TASK OBJECTIVE: Set down all of the data exactly. Pictures stay out of the copy.

────────

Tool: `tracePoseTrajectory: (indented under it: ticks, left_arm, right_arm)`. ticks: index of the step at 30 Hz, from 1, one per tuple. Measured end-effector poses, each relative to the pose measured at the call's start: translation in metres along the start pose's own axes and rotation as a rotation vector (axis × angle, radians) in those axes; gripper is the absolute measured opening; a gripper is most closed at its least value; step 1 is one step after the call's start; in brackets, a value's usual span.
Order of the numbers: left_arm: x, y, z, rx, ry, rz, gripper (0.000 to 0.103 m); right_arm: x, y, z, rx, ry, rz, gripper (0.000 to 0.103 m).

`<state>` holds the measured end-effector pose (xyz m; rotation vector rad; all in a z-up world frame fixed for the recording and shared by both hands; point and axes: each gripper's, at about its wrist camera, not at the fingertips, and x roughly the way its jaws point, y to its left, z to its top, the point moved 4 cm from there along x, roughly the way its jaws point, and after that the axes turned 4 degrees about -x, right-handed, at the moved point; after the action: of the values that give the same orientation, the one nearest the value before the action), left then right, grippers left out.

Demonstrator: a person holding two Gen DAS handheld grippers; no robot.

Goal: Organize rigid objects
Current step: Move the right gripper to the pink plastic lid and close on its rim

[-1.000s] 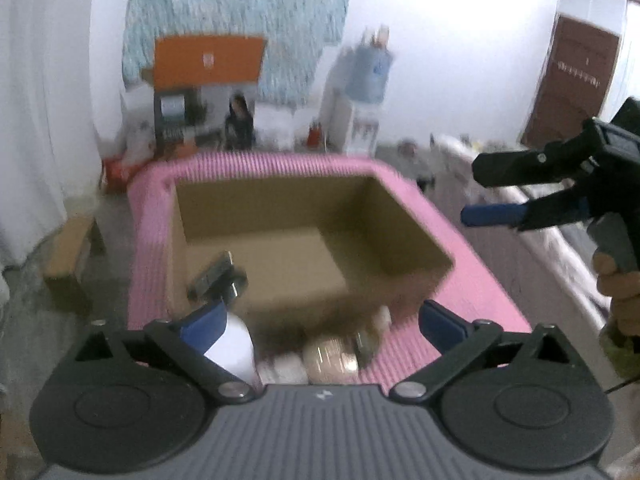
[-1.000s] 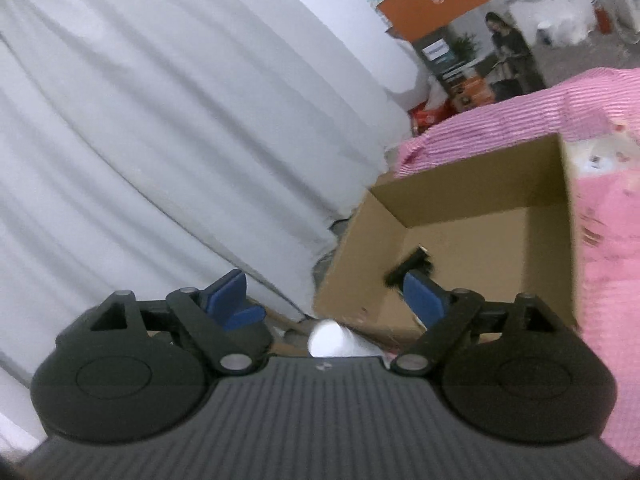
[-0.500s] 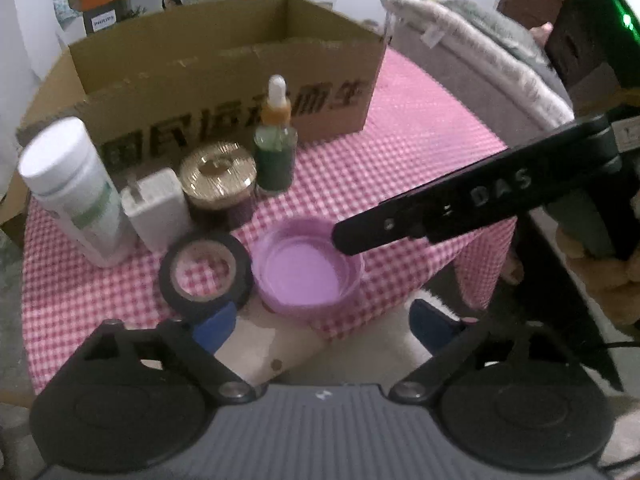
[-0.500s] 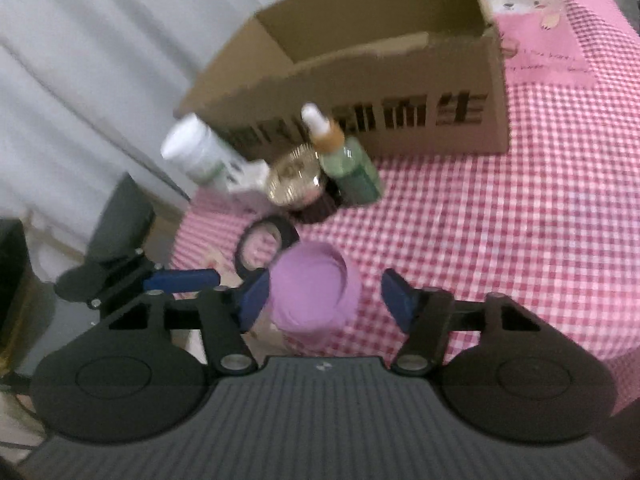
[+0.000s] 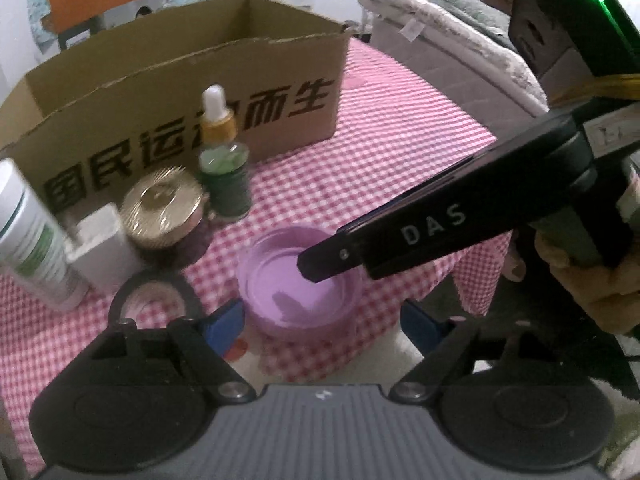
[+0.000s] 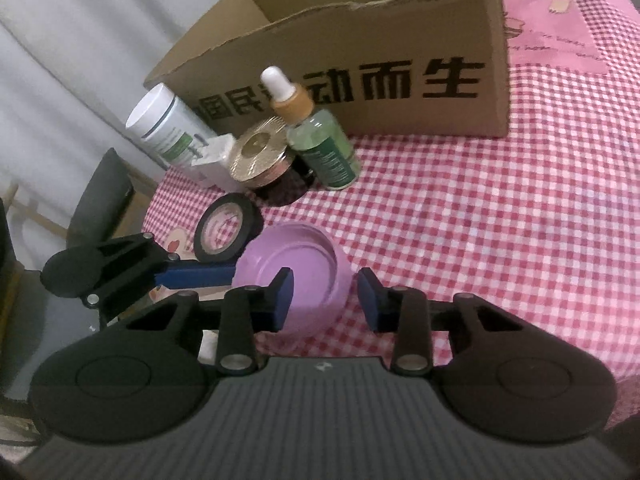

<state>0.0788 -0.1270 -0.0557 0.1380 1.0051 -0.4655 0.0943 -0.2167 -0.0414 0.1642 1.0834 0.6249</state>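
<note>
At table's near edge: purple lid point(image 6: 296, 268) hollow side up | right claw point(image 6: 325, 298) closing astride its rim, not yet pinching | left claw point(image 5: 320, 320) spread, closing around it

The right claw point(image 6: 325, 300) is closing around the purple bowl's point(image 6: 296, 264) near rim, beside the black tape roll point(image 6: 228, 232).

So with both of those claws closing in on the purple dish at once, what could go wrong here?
The purple dish sits near the table edge; with the right gripper closing over its rim, a pinch that slips could flick it off. The left gripper is closing around the same dish, so the two might collide. The black tape roll lies right beside the dish and could be nudged.
</note>
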Motion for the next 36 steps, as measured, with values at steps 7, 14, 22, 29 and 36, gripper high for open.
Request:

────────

RESULT FOR THIS EXERCISE:
Tool: `tracePoseTrajectory: (indented under it: ticks, left_arm, right_arm)`. ticks: index of the step at 30 Hz, from 1, one per tuple. Measured end-effector poses, each relative to the pose measured at the call's start: translation in metres along the start pose's own axes and rotation as a rotation vector (axis × angle, radians) in those axes; gripper is the absolute measured opening; a gripper is most closed at its least value; step 1 is one step after the call's start; in brackets, a value's usual span.
Order of the numbers: left_arm: x, y, z, rx, ry, rz, gripper (0.000 to 0.103 m); right_arm: x, y, z, rx, ry, rz, gripper (0.000 to 0.103 m).

`<state>` holds the measured end-effector pose (xyz m; rotation vector rad; all in a z-up world frame fixed for the recording and shared by both hands; point and axes: each gripper's, at about its wrist camera, not at the fingertips, and x roughly the way its jaws point, y to its left, z to its top, the point moved 4 cm from there along x, roughly the way its jaws point, and after that the axes turned 4 degrees about -x, right-handed, at the moved point; after the action: of the values that give the same orientation, the one nearest the value before the action), left then right, grippers left out.

Demonstrator: a person holding two Gen DAS handheld grippers; no robot.

Goal: Organize rigid objects
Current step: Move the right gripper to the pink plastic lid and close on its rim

[-1.000s] 
[-1.000s] 
[-0.500s] 
[-0.500s] 
[+0.000s] 
[+0.000s] 

<state>0.0788 -0.1270 -0.0557 0.1380 1.0051 -0.4655 0.0943 -0.2167 -0.0414 0.1642 1.0834 0.6249</state>
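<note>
At table's near edge: purple lid point(image 6: 296, 268) hollow side up | right claw point(image 6: 325, 298) closing astride its rim, not yet pinching | left claw point(image 5: 320, 320) spread, closing around it

The right claw point(image 6: 325, 300) is closing around the purple bowl's point(image 6: 296, 264) near rim, beside the black tape roll point(image 6: 228, 232).

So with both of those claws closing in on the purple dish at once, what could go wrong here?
The purple dish sits near the table edge; with the right gripper closing over its rim, a pinch that slips could flick it off. The left gripper is closing around the same dish, so the two might collide. The black tape roll lies right beside the dish and could be nudged.
</note>
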Motion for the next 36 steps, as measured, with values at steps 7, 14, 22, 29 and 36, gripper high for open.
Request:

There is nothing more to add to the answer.